I’m the fellow that leaped off the couch signaling a “wave off” … frantically gesticulating while your diatribe continues unabated …
“Yea, it’s great I showed the shop some of my flies and they want me to tie for them it’s great I get a big discount on all my stuff 40% off on rods and waders and tippet and books and my wife can’t say sheeet!”
“Yea, but …”
“…and the thing that is really cool is I’m tying these twenty dozen wooly worms and they’re fast as hell and I’m making all kinds of money and it’s going to be great ‘cause the IRS don’t know sheeet!”
“Yea, BUT…”
“ …don’t harsh my buzz ‘cause I’m a machine cranking these bad boys out they wanted five dozen peacock and five dozen brown and five dozen purple and five dozen grey so I’m unleashing some serious bucks and you’re trying to rain on my parade ‘cause they didn’t ask you and you can’t tie sheeet!”
“Yea, that was just the first order Meatloaf, new talent always gets training wheel flies to draw them in, and now your new boss is contemplating which miniscule hell he’s going to unleash on your second order.
In fact, I got a dollar that says he wants #16 and #18 Henryville Specials, with the little spray of lemon wood duck between the quill wings, better yet I’ll go lobster dinner if I’m wrong.”
A week later I get the pitiful-yet-defiant voice on the other end of the phone, “I finished that order for wooly worms.”
“Yea, and ….”
“I picked out the Sage rod I’m getting …”
“ … and …”
“ … and the prick wants me to tie 100 dozen Quill Wing Royal Coachmen in size 18 and another hunert dozen in 20.”
“ … and which Sizzler was you taking me to?”
My first order was from a family friend, fifty cents apiece for two dozen #14 Adams. I was about 15 at the time and that was all the money in the known world.
Ditto for the second, third, and fourth orders. Brindle Bugs in size 6 & 8 – only they had to look exactly like the specimen provided; thirty years mashed in a fly box, dampened and dried countless times, bleached by sunlight, then handed over with complete reverence.
Even at that tender age I knew he meant it.

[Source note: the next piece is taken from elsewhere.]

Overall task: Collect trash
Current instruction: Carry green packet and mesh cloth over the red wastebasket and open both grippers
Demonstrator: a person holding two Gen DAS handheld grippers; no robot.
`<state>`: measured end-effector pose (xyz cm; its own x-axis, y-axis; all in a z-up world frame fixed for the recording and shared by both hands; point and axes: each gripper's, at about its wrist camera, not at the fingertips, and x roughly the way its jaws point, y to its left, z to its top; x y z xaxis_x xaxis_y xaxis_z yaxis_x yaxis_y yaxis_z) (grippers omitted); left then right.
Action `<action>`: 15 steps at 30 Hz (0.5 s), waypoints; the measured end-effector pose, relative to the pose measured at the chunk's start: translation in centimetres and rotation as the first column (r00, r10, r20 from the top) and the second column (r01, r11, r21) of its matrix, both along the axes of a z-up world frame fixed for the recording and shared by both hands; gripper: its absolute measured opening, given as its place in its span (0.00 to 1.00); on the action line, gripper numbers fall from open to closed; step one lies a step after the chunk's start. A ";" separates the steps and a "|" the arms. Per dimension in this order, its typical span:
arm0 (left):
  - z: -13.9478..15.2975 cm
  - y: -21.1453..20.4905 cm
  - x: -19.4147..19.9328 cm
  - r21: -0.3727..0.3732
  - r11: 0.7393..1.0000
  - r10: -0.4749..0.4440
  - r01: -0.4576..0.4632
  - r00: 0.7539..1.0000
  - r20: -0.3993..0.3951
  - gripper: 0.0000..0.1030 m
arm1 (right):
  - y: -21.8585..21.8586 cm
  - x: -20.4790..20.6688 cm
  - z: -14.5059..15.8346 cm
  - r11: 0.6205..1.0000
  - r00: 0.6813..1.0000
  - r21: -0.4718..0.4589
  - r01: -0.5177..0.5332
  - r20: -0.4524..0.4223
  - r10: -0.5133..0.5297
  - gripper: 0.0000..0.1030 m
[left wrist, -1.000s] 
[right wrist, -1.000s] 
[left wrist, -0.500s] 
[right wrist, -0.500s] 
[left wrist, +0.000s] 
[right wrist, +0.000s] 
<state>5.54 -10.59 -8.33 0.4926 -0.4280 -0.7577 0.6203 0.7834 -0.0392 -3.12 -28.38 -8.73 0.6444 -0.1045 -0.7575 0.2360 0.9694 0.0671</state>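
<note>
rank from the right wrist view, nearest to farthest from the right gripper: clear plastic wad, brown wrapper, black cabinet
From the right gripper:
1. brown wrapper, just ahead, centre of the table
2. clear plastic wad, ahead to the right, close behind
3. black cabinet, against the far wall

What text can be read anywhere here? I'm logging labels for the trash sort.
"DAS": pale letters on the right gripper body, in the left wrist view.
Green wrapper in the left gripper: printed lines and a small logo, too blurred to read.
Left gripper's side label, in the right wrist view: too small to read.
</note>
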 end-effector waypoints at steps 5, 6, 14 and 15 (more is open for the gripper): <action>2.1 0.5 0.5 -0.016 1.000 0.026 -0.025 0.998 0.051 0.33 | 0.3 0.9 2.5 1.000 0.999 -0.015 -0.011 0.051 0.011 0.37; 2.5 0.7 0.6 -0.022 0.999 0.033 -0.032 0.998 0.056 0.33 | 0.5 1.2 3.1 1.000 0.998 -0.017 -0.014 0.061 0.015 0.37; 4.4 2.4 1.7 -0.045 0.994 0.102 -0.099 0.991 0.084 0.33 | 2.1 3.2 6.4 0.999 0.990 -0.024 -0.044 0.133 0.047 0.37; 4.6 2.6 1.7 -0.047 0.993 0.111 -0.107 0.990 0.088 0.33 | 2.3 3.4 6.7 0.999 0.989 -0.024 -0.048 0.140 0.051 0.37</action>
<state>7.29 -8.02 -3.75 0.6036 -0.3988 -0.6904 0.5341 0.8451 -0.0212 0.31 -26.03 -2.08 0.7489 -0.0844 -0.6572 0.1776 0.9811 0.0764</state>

It was bad enough the solution involved lining garbage cans until Poppa offered to drive me to Mecca. That was Creative Sports Enterprises, Andre Puyans, and the giant crate of fifty cent India capes, the only establishment that offered hope of finding a Rhode Island Red that had been pawed over and bleached by incandescent to mimic Rhode kill.
… and the hooks were no longer made, so the hangers-on at the cash register tried to get rid of me with the standard fare, then endured my critical regard for the Mustad’s he offered before I lit him up, “limerick bend small barb, 2X long, bronzed, tapered and looped down eye, steelhead hook … these are model perfect bend and forged, what else you got?”
… even Puyans raised an eyebrow at my steely tone.
I pocketed eighteen whole dollars at the cost of nine. Two weeks of arduous labor to complete three dozen, and the proceeds were a princely sum … for the Sudan or Somalia.
I eked out a small subsidence wage pimping tiny dry flies to school children, until the American Casting Association needed 60 dozen tournament dry flies with trimmed hackle.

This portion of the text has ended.